Want to boost your emotional wellbeing? Take up gardening

A new study has also found that gardening at home also had a positive effect similar to cycling, walking and eating out

13 May 2020 - 07:37 By AFP Relaxnews
Gardening could help boost levels of happiness, according to new research.
Gardening could help boost levels of happiness, according to new research.
Image: SolisImages/iStock via AFP Relaxnews

New US research has found that gardening at home could improve emotional well-being, particularly if you have a vegetable garden.

Carried out by researchers at Princeton University and the University of Minnesota, the new study looked at 370 people who were using a cellphone app called Daynamica, developed by one of the study's researchers, to report their emotional well-being while taking part in any of 15 daily activities.

Various measures of emotional well-being were recorded, including the participants' average happiness level, average meaningfulness level and how often they experienced these two emotions.

The findings, published in the journal Landscape and Urban Planning, showed that of the 15 activities assessed, gardening was in the top five when it came to boosting emotional well-being and had a positive effect similar to that of biking, walking and eating out.

The effect of gardening was also similar across different racial groups, between urban and suburban residents, and whether it was done alone or with a companion. It also had a particularly positive effect on women and people with low incomes, who reported higher emotional well-being than men and medium- and high-income participants.

However, the researchers did find that to reap maximum benefits, those with green fingers should try vegetable gardening rather than ornamental gardening, which was found to have a significantly bigger effect on happiness.

"Gardening could provide the health benefits of fresh fruits and vegetables, promote physical activity, and support emotional well-being, which can reinforce this healthy behaviour," said corresponding author Anu Ramaswami.

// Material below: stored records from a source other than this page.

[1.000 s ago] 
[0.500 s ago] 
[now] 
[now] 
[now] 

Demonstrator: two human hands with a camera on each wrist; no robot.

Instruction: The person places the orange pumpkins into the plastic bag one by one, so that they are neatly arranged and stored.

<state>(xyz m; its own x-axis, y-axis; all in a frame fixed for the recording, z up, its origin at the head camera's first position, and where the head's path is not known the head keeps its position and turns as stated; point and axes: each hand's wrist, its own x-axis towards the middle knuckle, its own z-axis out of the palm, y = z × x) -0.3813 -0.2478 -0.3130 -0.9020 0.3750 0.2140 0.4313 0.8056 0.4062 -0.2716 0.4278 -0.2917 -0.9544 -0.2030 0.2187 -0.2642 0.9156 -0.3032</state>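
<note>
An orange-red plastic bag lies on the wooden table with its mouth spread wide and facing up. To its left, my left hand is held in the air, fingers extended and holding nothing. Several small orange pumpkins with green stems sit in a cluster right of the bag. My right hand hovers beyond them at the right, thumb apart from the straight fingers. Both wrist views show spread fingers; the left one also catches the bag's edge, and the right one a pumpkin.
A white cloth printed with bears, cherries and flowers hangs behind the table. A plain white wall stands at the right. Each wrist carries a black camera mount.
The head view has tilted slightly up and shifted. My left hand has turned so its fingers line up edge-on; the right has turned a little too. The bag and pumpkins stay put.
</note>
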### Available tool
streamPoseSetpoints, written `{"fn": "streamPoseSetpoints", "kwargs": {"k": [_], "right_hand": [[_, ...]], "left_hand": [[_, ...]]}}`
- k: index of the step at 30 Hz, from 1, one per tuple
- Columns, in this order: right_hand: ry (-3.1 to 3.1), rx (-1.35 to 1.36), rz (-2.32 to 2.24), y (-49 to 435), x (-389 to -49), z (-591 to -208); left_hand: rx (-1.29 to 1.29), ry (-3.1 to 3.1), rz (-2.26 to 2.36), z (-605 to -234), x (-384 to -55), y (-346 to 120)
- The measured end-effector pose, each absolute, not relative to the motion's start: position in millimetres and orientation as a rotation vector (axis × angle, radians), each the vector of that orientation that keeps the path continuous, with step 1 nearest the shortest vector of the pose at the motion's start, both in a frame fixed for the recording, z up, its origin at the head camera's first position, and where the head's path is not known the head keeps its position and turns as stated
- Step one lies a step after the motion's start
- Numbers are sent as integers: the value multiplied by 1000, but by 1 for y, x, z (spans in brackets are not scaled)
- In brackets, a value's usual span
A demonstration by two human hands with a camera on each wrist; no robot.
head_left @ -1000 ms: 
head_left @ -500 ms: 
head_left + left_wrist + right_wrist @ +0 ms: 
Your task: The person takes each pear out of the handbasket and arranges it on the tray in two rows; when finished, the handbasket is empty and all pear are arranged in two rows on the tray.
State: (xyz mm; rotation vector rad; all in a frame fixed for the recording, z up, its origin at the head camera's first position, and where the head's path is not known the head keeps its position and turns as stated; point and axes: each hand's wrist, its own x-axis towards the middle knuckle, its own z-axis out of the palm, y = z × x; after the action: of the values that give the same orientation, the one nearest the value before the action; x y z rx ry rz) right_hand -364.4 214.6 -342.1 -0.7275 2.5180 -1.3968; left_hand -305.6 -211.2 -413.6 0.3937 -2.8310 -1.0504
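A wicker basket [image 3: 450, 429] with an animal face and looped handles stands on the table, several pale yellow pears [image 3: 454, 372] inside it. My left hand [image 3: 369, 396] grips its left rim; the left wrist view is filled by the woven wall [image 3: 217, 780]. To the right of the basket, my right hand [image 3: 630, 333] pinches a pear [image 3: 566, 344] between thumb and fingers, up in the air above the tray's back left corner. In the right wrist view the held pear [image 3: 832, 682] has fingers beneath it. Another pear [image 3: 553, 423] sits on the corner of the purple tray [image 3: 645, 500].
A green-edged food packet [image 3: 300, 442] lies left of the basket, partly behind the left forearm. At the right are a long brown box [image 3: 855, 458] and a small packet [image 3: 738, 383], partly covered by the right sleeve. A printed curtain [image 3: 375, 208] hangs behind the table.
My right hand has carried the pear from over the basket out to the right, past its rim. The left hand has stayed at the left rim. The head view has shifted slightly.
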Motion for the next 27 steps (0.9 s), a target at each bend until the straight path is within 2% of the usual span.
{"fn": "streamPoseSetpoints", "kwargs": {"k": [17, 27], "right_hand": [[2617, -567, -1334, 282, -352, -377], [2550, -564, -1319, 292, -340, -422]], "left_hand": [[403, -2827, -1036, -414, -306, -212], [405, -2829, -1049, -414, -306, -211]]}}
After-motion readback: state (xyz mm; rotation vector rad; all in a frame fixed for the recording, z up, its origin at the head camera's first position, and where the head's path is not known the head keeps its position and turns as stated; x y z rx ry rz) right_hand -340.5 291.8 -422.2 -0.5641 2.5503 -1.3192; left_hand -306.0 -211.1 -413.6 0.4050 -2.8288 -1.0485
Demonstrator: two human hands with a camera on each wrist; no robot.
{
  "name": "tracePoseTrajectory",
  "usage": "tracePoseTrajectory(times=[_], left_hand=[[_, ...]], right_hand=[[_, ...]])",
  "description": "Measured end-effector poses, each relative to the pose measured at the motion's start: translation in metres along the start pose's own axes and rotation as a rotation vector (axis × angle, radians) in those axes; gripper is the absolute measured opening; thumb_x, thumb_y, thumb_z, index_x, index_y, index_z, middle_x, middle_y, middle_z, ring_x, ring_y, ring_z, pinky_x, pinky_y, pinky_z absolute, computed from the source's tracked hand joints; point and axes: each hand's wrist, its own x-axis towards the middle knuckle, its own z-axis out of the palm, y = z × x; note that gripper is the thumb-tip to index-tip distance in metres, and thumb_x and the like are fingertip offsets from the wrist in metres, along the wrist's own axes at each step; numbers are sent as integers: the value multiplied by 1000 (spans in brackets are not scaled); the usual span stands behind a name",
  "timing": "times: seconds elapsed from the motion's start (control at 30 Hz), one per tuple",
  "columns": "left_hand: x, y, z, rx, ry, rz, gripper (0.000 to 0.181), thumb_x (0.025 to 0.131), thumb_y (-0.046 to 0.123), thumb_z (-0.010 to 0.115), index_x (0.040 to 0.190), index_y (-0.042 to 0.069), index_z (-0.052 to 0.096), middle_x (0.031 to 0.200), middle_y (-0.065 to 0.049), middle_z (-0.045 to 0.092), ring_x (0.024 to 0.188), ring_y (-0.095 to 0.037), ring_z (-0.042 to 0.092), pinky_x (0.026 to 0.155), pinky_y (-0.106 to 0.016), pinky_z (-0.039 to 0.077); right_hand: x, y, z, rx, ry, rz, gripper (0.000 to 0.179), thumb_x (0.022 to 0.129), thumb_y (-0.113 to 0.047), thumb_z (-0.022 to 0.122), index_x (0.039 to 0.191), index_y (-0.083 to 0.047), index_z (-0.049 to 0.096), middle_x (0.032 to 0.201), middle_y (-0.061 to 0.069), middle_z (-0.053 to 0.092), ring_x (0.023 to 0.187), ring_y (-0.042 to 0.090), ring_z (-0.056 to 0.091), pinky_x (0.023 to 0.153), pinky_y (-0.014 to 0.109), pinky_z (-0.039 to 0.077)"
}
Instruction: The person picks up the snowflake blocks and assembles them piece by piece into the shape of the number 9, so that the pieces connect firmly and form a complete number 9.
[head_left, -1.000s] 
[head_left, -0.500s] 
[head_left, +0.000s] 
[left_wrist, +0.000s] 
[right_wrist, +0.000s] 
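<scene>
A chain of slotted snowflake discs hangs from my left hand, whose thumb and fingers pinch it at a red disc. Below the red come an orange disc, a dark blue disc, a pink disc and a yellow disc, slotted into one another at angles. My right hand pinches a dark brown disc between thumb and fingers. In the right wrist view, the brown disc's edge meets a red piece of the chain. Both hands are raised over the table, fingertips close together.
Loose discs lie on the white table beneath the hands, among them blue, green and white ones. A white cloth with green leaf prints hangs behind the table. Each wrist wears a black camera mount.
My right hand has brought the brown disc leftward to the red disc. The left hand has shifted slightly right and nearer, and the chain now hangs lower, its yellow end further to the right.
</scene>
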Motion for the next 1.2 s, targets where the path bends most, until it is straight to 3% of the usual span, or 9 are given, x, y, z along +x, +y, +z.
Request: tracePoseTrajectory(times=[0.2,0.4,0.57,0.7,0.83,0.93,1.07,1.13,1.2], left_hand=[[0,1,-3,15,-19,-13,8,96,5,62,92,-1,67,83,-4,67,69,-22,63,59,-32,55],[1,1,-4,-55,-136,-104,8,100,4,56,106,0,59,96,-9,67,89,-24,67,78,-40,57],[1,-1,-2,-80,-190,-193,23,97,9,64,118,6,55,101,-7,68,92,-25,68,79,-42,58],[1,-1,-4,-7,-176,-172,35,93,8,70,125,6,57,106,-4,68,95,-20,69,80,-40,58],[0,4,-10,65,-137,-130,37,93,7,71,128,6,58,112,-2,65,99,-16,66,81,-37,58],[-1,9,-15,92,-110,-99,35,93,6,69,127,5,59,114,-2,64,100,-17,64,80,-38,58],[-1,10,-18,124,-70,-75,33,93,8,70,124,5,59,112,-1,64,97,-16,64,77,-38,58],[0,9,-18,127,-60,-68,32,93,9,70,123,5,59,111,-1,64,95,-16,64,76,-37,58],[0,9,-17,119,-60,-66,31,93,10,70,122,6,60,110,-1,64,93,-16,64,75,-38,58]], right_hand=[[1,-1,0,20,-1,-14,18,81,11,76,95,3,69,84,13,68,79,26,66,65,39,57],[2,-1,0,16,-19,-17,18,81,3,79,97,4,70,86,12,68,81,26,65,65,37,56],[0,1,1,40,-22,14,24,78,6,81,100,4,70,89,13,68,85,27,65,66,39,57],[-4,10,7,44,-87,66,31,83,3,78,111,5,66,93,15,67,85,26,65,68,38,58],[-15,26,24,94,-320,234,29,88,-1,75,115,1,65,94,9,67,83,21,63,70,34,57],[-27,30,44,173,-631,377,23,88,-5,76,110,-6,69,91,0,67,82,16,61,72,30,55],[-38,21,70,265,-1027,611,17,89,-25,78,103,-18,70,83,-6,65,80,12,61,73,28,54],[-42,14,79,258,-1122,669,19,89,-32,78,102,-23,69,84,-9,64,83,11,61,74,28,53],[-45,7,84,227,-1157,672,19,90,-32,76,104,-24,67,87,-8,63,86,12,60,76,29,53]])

The researchers also noted that the high levels of meaningfulness reported by participants who took part in gardening may also be linked with vegetable gardening and growing one's own food.

"Many more people garden than we think and it appears that it associates with higher levels of happiness similar to walking and biking," Ramaswami added. "In the movement to make cities more livable, gardening might be a big part of improving quality-of-life."